- Opening Delimiter -

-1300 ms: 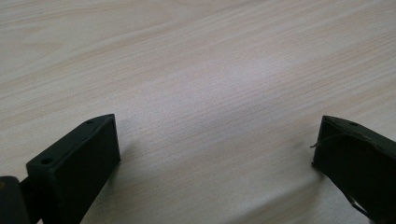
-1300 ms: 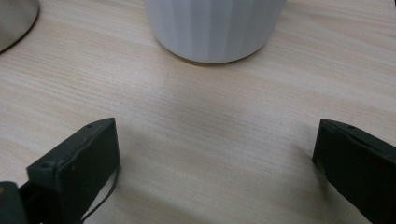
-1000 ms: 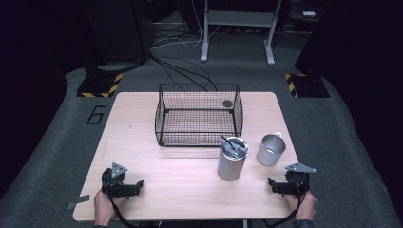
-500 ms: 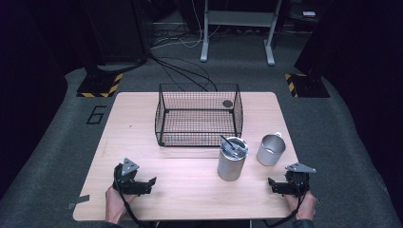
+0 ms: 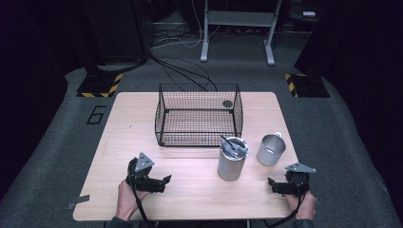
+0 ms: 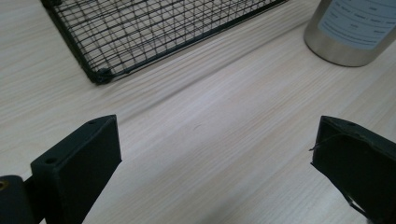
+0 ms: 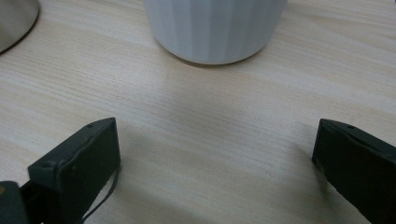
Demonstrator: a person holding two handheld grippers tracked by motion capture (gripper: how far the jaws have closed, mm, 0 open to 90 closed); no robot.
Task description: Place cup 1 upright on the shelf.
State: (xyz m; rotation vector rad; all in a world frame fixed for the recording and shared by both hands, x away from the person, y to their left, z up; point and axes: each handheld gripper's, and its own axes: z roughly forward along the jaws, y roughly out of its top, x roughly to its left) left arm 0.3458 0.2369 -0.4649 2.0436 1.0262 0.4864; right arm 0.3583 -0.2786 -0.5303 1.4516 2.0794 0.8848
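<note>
1. The left gripper (image 5: pixel 164 181) is seen at the lower left of the high view, jaws spread wide over bare table (image 5: pixel 142 123).
2. The right gripper (image 5: pixel 272 184) is seen at the lower right, jaws wide and empty.
3. The tall steel canister (image 5: pixel 232 159) is placed right of centre, between the grippers, with the steel cup (image 5: pixel 271 149) just beside it.
4. The wire basket (image 5: pixel 198 115) is shown at centre, above the canister.

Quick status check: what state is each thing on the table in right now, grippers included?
Black wire mesh basket: upright, open-topped, a small dark round object at its far right.
Tall steel canister: upright, dark utensils standing in it.
Short metal cup: upright, open.
Left gripper: jaws wide apart, holding nothing.
Right gripper: jaws wide apart, holding nothing.
</note>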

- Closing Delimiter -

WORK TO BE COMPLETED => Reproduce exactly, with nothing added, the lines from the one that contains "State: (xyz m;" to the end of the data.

ANSWER BOX =>
State: (xyz m; rotation vector rad; all in a world frame fixed for the recording and shared by both hands, x away from the person, y to their left, z up; point and axes: each handheld gripper's, and its own axes: z roughly forward along the jaws, y roughly out of its top, x roughly to its left) left arm 0.3458 0.2369 -0.4649 2.0436 1.0262 0.4864; right arm 0.3583 -0.2786 -0.5303 1.4516 2.0794 0.8848
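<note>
1. The left gripper (image 5: pixel 164 181) is seen at the lower left of the high view, jaws spread wide over bare table (image 5: pixel 142 123).
2. The right gripper (image 5: pixel 272 184) is seen at the lower right, jaws wide and empty.
3. The tall steel canister (image 5: pixel 232 159) is placed right of centre, between the grippers, with the steel cup (image 5: pixel 271 149) just beside it.
4. The wire basket (image 5: pixel 198 115) is shown at centre, above the canister.

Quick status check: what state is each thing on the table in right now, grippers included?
Black wire mesh basket: upright, open-topped, a small dark round object at its far right.
Tall steel canister: upright, dark utensils standing in it.
Short metal cup: upright, open.
Left gripper: jaws wide apart, holding nothing.
Right gripper: jaws wide apart, holding nothing.
</note>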

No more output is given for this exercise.